• _WORK INSTRUCTION_: Quote the data exactly, first line to the line containing "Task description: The", with no pictures.

------------------------------------------------

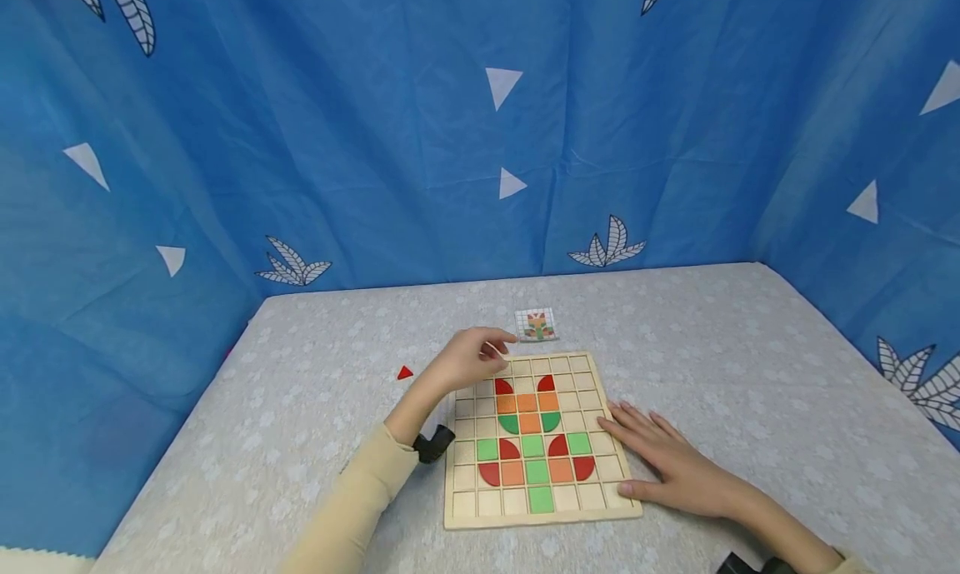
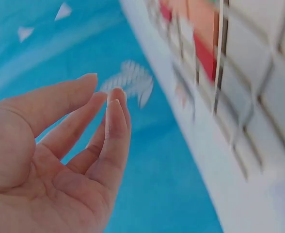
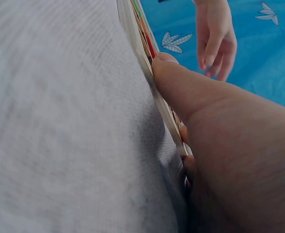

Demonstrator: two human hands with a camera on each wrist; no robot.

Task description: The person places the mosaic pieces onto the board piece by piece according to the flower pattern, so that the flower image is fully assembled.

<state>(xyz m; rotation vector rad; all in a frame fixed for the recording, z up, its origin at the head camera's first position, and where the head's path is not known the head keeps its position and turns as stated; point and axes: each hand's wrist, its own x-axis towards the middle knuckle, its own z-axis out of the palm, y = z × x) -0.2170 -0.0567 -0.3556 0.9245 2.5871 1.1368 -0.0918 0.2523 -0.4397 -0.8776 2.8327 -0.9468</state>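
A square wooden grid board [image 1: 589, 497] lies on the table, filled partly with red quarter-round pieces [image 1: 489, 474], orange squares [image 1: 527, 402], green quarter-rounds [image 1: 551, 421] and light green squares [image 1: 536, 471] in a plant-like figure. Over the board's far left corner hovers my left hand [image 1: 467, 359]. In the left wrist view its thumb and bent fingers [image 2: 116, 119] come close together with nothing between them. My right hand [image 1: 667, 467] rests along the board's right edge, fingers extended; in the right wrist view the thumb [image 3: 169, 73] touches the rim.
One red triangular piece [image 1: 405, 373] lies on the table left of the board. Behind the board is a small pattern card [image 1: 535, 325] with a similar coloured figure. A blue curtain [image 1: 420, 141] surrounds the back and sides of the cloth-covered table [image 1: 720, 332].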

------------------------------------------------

• _OUTPUT BELOW_:
Demonstrator: two human hands with a camera on each wrist; no robot.

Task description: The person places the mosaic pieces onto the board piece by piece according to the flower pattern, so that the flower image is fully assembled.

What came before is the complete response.